Now, these people who claim to love the classics already barely like to acknowledge the fact that Dumas was Black, just like they struggle to acknowledge any of the Black authors in classic literature, so maybe them trying to argue that he didn’t take inspiration from his father should be expected. It doesn’t make it any less annoying though, because whatever happened to investigative research??? Like yes, Dumas took inspiration from a case of the time. Proven fact. However, his father’s life unmistakably resembles the lives of Dumas’ characters. Also proven fact. The man was imprisoned because of Napoleon’s racist behind! Like come on now. What always makes things like this annoying though is the fact that the work is already done for you. All you have to do is read The Black Count. Literally, and if for some reason you don’t feel like reading it open up freaking google. Google will point you in the right direction if you bother to actually look. That’s what it’s there for.

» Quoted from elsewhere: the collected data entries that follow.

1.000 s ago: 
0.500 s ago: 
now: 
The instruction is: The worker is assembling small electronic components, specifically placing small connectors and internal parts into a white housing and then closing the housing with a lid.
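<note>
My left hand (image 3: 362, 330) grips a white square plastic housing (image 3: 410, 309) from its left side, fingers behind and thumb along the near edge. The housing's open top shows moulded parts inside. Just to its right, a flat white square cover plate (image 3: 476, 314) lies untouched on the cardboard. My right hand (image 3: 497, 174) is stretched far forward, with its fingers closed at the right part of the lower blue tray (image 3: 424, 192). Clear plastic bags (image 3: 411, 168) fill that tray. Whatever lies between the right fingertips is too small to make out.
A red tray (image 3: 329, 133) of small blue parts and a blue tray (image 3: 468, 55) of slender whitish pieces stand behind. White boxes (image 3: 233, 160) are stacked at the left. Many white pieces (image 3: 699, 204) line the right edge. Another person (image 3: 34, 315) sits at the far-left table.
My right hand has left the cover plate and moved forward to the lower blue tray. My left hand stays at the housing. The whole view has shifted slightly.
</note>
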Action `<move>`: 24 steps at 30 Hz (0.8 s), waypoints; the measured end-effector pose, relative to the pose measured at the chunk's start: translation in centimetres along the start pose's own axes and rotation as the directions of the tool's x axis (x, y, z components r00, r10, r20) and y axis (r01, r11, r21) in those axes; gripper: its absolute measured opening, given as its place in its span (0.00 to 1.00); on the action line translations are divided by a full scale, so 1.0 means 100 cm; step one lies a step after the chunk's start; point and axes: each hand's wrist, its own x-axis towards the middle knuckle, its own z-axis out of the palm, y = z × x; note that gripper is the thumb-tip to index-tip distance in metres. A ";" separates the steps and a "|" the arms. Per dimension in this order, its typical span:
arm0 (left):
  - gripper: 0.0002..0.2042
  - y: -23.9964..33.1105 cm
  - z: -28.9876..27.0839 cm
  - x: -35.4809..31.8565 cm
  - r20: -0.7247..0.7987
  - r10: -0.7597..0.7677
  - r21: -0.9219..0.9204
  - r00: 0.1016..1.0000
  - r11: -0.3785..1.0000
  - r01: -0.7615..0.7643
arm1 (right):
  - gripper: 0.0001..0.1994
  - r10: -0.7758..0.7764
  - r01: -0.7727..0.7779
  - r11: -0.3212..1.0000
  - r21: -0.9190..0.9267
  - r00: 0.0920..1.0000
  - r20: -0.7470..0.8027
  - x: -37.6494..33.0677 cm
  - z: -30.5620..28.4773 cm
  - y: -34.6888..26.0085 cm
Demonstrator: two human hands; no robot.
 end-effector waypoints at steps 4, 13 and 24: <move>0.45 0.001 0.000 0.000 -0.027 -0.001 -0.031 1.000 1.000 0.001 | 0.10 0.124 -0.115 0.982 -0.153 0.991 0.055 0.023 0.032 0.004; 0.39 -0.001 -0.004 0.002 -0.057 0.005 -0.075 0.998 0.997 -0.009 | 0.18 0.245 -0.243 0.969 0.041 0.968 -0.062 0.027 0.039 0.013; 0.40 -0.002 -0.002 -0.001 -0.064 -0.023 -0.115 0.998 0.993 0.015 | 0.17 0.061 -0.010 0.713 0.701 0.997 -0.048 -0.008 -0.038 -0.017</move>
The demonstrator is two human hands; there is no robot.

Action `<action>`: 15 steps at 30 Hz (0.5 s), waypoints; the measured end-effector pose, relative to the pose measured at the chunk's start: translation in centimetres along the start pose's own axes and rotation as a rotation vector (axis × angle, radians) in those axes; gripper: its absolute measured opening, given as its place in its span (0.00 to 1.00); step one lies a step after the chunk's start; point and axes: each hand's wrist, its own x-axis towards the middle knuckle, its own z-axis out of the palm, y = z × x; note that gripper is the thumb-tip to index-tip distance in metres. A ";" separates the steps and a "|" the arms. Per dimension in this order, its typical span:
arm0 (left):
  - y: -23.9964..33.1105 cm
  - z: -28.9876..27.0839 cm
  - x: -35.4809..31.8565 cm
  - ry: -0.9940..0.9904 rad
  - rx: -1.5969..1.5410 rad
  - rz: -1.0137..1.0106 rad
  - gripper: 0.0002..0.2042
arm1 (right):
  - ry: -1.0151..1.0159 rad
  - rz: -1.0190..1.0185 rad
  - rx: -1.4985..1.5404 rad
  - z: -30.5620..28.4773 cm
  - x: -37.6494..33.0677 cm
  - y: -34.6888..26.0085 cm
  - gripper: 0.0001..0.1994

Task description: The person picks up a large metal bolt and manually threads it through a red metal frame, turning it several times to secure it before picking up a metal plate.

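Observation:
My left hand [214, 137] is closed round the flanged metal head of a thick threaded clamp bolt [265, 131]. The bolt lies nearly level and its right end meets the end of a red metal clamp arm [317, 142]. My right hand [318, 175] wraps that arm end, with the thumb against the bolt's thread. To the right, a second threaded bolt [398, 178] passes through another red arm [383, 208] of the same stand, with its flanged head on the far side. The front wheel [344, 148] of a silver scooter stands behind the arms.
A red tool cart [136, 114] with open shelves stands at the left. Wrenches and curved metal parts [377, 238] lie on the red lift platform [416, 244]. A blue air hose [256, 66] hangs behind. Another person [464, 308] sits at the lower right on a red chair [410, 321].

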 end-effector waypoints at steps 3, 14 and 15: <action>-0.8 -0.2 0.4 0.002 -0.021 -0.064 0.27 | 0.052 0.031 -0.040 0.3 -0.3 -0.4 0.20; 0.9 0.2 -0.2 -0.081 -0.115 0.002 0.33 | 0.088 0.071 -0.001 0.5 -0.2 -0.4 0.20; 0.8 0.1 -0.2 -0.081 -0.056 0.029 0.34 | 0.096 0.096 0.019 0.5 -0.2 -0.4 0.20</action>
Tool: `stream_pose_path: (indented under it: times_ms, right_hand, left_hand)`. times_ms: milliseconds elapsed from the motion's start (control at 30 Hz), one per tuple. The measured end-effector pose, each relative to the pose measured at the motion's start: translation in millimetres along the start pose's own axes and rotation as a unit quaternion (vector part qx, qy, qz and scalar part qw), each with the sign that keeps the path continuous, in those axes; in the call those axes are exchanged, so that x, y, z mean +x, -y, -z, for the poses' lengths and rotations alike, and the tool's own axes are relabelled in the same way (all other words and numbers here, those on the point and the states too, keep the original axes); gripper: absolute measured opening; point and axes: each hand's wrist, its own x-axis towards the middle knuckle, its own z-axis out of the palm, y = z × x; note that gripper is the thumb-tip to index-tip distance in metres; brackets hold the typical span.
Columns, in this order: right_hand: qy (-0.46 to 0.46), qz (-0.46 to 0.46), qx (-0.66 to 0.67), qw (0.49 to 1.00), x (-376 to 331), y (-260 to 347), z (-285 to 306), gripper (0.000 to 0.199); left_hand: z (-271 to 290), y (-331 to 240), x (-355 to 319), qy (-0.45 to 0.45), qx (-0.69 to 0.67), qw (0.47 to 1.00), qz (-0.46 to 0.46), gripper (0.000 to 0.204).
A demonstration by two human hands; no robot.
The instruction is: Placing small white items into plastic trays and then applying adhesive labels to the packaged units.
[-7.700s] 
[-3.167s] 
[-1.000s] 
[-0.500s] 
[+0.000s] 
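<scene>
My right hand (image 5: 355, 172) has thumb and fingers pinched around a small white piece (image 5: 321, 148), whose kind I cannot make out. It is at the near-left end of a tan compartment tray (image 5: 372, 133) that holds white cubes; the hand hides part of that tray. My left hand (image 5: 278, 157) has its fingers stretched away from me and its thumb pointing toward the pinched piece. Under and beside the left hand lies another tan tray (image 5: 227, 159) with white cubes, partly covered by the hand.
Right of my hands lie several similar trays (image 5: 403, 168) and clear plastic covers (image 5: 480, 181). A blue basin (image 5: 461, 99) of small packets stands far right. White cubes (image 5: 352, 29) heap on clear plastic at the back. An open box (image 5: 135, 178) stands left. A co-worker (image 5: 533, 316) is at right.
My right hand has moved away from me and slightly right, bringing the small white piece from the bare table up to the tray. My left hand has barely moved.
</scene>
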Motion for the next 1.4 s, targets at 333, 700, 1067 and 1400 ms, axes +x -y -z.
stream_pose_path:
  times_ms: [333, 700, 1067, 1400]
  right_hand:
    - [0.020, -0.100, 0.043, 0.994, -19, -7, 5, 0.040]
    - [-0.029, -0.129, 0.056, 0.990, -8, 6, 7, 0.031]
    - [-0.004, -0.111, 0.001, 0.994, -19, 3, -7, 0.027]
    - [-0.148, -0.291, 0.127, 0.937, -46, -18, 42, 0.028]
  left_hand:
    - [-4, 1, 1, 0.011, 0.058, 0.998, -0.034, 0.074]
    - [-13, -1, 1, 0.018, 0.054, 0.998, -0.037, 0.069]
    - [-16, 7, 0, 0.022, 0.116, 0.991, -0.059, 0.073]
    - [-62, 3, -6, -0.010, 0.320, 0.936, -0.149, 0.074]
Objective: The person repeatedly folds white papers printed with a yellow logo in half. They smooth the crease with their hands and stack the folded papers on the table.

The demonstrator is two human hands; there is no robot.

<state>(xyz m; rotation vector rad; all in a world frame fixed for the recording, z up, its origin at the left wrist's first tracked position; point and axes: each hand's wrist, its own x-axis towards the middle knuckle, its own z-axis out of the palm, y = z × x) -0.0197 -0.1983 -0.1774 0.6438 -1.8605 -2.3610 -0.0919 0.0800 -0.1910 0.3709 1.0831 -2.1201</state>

I’d also like to mention that Dumas definitely wrote Black characters in his novels as well, but due to the fact that people are racist these characters are obviously whitewashed to hell and back in movie/tv show adaptations and art. They’re even whitewashed by readers who apparently don’t understand that having dark skin is in fact a descriptor that means something and that the n slur does not in fact have to be used in works created during the Industrial Revolution. Just look at how they treat Heathcliff from Wuthering Heights by Emily Bronte. The man is clearly of Roma descent and still he’s white in almost every adaptation, and no. Brown face or covering the actor’s face in dirt because apparently “Heathcliff was actually just dirty from doing work” does not count.